Poco después de la publicación de su libro El porvenir de una ilusión, Freud envió una copia a su estimado amigo Romain Rolland, escritor, místico y crítico social francés conocido por su humanitarismo y su llamado a la tolerancia entre pueblos y naciones. En una carta fechada el 5 de diciembre de 1927, Rolland respondió elogiando el libro por exponer una forma de creencia adolescente que prevalecía entre las masas. Expresó, además, su desconcierto por el hecho de que su autor hubiera omitido tratar la verdadera fuente y naturaleza del sentimiento de lo “eterno”, que muy bien puede no ser eterno, sino simplemente sin límites perceptibles, como oceánico, por así decirlo —parecido al nirvana—, y que no se opone a la razón, es dinámico, vitalista, creativo, socialmente adaptable e independiente de los atavíos de la religión institucionalizada. Rolland pensaba que surgía de lo que él llamaba un sentiment océanique y extendió una invitación al psicoanalista para que lo analizara. Freud aceptó, y ubicó el sentimiento oceánico como parte del yo primitivo, que luego queda reducido a un “residuo encogido” bajo la influencia de la realidad. Interpretó esos estados trascendentales de disolución de las fronteras, a los que accedemos en la vida adulta, como remanentes evocativos de la unión originaria entre madre e hijo.

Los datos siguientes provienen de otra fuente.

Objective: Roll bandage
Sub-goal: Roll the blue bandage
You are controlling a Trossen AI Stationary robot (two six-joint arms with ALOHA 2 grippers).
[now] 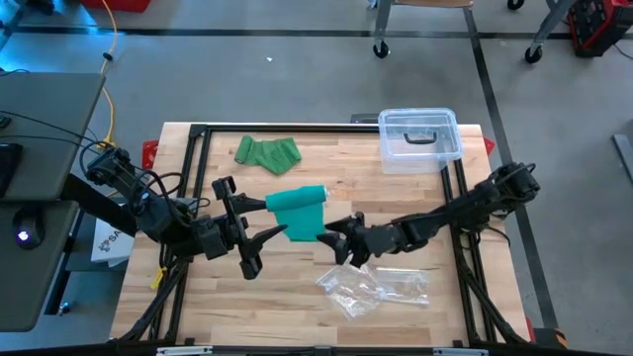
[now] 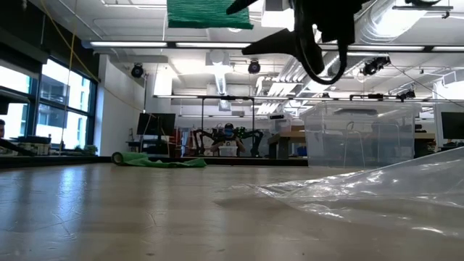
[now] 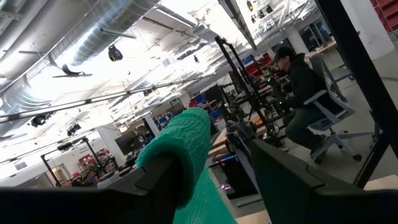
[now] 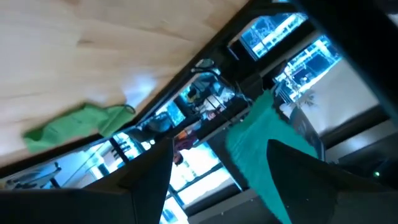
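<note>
The teal bandage (image 1: 300, 213) hangs above the middle of the wooden worktop (image 1: 297, 297), lifted clear of it. Its upper part is rolled into a short cylinder, and a flat tail hangs down from that roll. In the low view only the lower edge of the bandage (image 2: 209, 14) shows, at the top of the picture and high over the wood.

The left end effector (image 1: 259, 220) comes in from the left with its fingers spread around the roll. In the left wrist view the roll (image 3: 180, 149) rests against one finger (image 3: 158, 177), while the other finger (image 3: 280, 171) stands apart from it. The jaws are not closed tight, and whether they actually clamp the roll cannot be told.

The right end effector (image 1: 334, 237) sits just beside the hanging tail, on its right. Its fingers are parted, and in the right wrist view the teal cloth (image 4: 273, 152) lies between and beyond them without being pinched.

A second bandage, darker green and crumpled (image 1: 267, 152), lies on the worktop toward its far left. A clear plastic box (image 1: 419, 139) with a dark handle on its lid stands at the far right corner. A crinkled clear plastic wrapper (image 1: 371, 287) lies near the front edge, below the right end effector.

In the left wrist view a seated person (image 3: 305, 93) appears in the room beyond.
</note>
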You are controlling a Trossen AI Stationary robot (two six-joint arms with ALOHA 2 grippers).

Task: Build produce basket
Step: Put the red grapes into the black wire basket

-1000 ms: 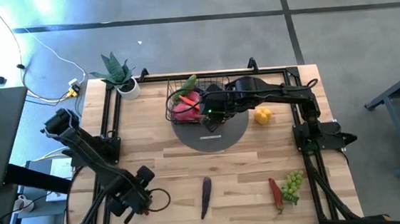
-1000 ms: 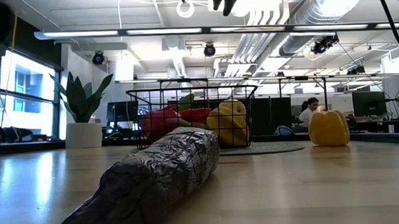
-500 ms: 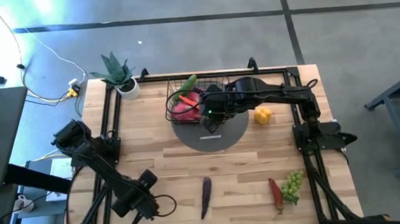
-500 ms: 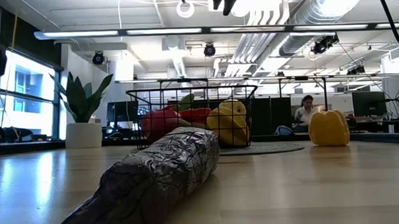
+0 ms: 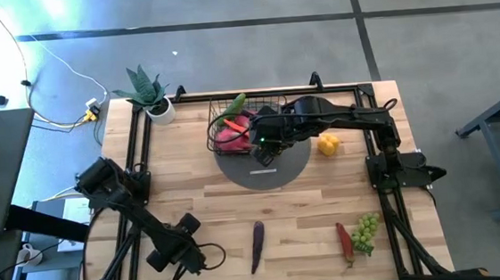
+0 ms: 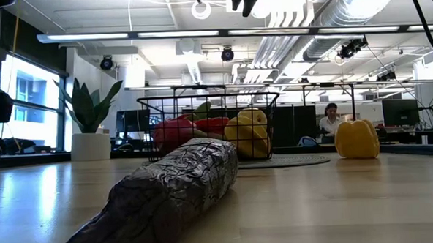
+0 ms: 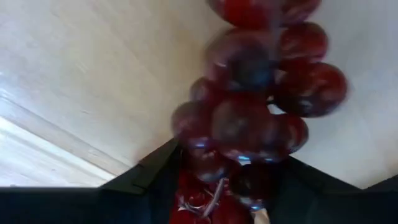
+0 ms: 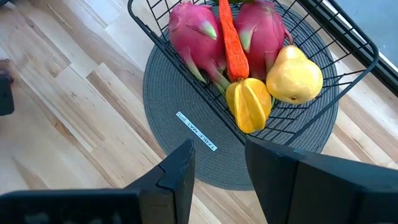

Hay una necesidad real de dejar atrás el pensamiento tradicional de que las fronteras toman la forma de una línea, son más bien un territorio permeable, un campo de actividad. “La frontera es una zona muy ancha, frecuentemente es tan ancha que abarca los terrenos que pretende separar”, aclara el psicoanalista argentino Juan David Nasio. En consecuencia, son muy diversas las maneras de cruzarlas —o como ocurre con millones de personas, de vivir en una frontera—. Otra cosa es la indeterminación de los estados límite. ¿Cómo es posible habitar un lugar que, a los ojos de algunos, es una línea crudamente trazada, pero que, a la vez, quienes viven allí lo experimentan como tierra de nadie? Es precisamente contra lo que muchos se están enfrentando, día a día. Los desplazamientos masivos son una condición límite que trastoca fronteras nacionales, culturales y psíquicas —estamos siendo testigos de ello—. No son solo sus propias desgracias las que traen consigo, sino del mundo entero: “Quien es desarraigado, desarraiga a los demás”, advirtió Simone Weil a Charles de Gaulle en 1943.
Las fronteras podrán ser visibles o invisibles, reconocidas o negadas, pero siempre tendremos que lidiar, de una forma u otra, con los márgenes de nuestro propio ser. Considerar las fronteras como espacios esencialmente cosmopolitas, abiertos a lo diferente, pero también a lo contradictorio, es esencial. Se trata de un intento audaz de representar la multiplicidad de formas que pueden adoptar y da a entender que, si bien el muro puede representar seguridad para algunos, para otros es un símbolo de represión. En voz de la poeta chicana Gloria Anzaldúa, autora de Borderlands / La frontera, “las tierras fronterizas son como el Aleph de Jorge Luis Borges, el único lugar de la tierra que contiene todos los demás lugares dentro de él”.
David Dorenbaum es psiquiatra y psicoanalista.